Why Implement It Ourselves?

There are great libraries already written in all common data science languages that already implement Logistic Regression.  They are faster and much more robust than what I am going to write here.   I also use them over my own code.  I recommend that for everyone.

The point of implementation is partly to have a deeper understanding of the packages/libraries/algorithms, and partly for the sheer join of it.  There is also a habit of mind that I want to establish for myself: rigorous understanding.  Most implementations have design decisions and choice that might not be be the best choice for all problems.  There are also bugs that exist that might inhibit your work.   Plus, there is also the fact that there are many very good and specific machine learning methods and algorithms that are not in the common or best packages out there.   You might find yourself wanting to use one, and not willing to wait.
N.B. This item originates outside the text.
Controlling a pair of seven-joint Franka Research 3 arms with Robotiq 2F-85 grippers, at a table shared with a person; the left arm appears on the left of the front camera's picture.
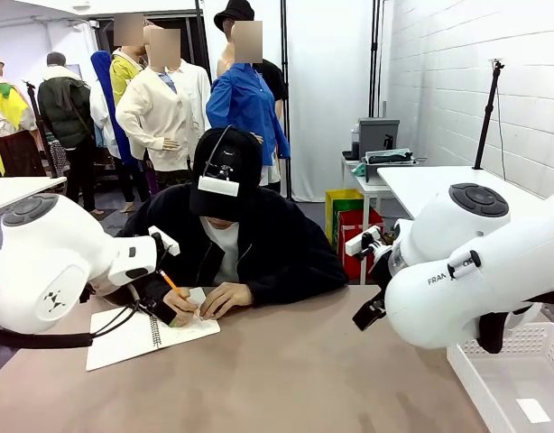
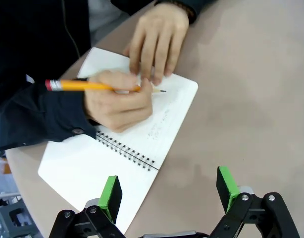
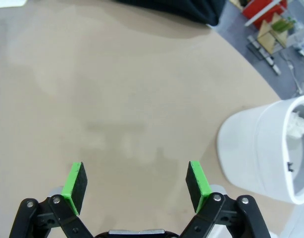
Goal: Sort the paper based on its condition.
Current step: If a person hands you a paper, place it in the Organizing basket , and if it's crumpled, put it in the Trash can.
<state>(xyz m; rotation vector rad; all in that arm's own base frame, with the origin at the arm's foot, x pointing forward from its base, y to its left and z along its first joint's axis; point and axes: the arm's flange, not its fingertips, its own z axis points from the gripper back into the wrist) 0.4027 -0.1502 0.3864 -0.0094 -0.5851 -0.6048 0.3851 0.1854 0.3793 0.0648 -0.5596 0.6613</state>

My last reason:  cost function manipulation is fun and the results can be surprising.   I will also defer this to a post later in the series.
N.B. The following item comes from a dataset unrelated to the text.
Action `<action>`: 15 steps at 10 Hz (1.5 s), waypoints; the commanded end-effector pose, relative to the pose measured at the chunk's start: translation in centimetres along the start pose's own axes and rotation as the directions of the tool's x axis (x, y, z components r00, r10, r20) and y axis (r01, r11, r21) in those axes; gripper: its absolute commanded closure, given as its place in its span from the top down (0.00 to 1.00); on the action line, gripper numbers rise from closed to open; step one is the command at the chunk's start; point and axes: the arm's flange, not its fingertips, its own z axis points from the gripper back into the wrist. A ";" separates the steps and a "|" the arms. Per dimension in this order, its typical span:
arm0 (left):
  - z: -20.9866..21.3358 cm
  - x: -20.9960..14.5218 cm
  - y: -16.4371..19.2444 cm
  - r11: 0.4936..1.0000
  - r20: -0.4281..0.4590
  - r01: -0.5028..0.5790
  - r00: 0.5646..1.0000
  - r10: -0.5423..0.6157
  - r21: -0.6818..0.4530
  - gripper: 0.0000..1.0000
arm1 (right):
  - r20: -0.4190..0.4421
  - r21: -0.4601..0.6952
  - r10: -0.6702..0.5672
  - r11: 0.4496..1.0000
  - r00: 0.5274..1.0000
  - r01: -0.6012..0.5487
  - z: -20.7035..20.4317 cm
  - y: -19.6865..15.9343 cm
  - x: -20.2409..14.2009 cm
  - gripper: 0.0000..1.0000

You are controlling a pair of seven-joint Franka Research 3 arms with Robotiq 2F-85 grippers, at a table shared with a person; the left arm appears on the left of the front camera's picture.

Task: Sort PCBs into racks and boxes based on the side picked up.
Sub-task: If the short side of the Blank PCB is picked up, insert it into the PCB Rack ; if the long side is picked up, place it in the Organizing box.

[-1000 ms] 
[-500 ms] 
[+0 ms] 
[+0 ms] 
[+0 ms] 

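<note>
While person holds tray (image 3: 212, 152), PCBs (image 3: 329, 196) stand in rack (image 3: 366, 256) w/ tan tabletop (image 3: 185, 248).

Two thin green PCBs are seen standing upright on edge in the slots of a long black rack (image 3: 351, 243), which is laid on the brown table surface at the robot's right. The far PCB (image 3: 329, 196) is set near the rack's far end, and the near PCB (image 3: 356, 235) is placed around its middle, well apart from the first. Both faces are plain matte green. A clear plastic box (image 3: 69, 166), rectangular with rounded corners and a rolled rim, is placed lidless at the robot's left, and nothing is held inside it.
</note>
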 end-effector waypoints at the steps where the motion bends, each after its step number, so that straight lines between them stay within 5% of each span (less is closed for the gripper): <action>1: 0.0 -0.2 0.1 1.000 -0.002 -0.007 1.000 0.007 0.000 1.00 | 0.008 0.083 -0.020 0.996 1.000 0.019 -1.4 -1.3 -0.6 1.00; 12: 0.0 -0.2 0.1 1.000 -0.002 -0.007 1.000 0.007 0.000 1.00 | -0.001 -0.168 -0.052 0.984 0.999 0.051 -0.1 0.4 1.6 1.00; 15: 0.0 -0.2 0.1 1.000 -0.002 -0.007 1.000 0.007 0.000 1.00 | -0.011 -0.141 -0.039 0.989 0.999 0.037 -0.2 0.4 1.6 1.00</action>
If you want to skip the theory you can jump to the code.

Logistic Regression Theory (Math o’clock)

Logistic Regression is an algorithm that attempts to estimate the probability (p) that a given the data (x) is an example of given classification (y = 1).  This can be written as:

p( y=1|x)


{p( y=1|x) +p( y=0|x) = 1}

The odds ratio for a given example is:

{\textrm{odds} = p( y=1|x)/p( y=0|x) }

The Logistic Regression algorithm requires/assumes that the natural log of the odds ( ln( \frac{p( y=1|x)}{p( y=0|x)})) is a linear function of the variables:

{ln( \frac{p( y=1|x,w)}{p( y=0|x,w)}) = w_{0} + \sum_{i=1}^N w^{i} x_{i}}

Notice that the weights (w) slipped into the equation.  The index i represents the i^{\textrm{th}} variable in the example set (x,y).  The result is now both a condition of the data and the chosen weights because we have decided to model the probability with a specific function.
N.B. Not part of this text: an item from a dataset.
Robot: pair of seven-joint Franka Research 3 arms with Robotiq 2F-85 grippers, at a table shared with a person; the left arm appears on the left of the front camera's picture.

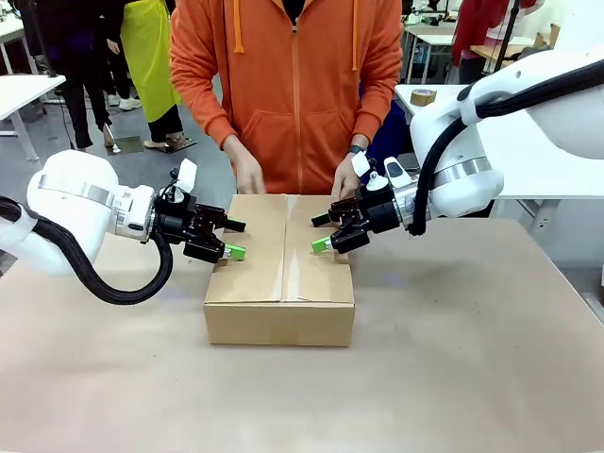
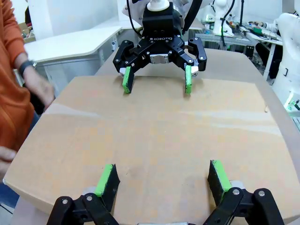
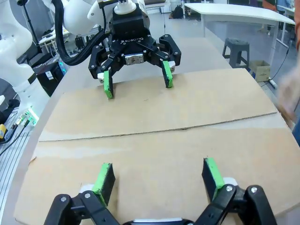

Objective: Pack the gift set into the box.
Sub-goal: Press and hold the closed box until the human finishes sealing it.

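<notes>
The box [image 1: 279, 274] stands in the middle of the table with its flaps folded shut and the centre seam on top. My left gripper [image 1: 235, 239] hovers open over the box's left flap [image 2: 159, 126]. My right gripper [image 1: 320, 232] hovers open over the right flap [image 3: 154, 112], and the two face each other. In the left wrist view my own fingers [image 2: 108, 176] are spread, with the right gripper [image 2: 157, 79] opposite. The right wrist view shows the left gripper [image 3: 137, 82] opposite. The gift set is out of view. Nothing is held.
A person in an orange hoodie stands at the far side with both hands [image 1: 249, 177] at the box's far edge. The brown table top [image 1: 453, 359] lies bare around the box. A tape roll [image 1: 423, 96] sits on a white table behind.
</notes>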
The above equation than requires that the probability is represented as a Sigmoid function:

{p( y=1|x,w) = \frac{e^{w_{0} + \sum_{i=1}^N w^{i} x_{i}}}{1+e^{w_{0} + \sum_{i=1}^N w^{i} x_{i}}} = \frac{1}{1+e^{-(w_{0} +\sum_{i=1}^N w^{i} x_{i})}}}

We now have a set of examples of (x_i,y_i) and a model to represent the probabilities from each example.  The weights or coefficients in the model are not specified.   The goal now is to choose the weights that best reflect the truth presented in the data.

Gradient Decent – How to Choose the Best Weights.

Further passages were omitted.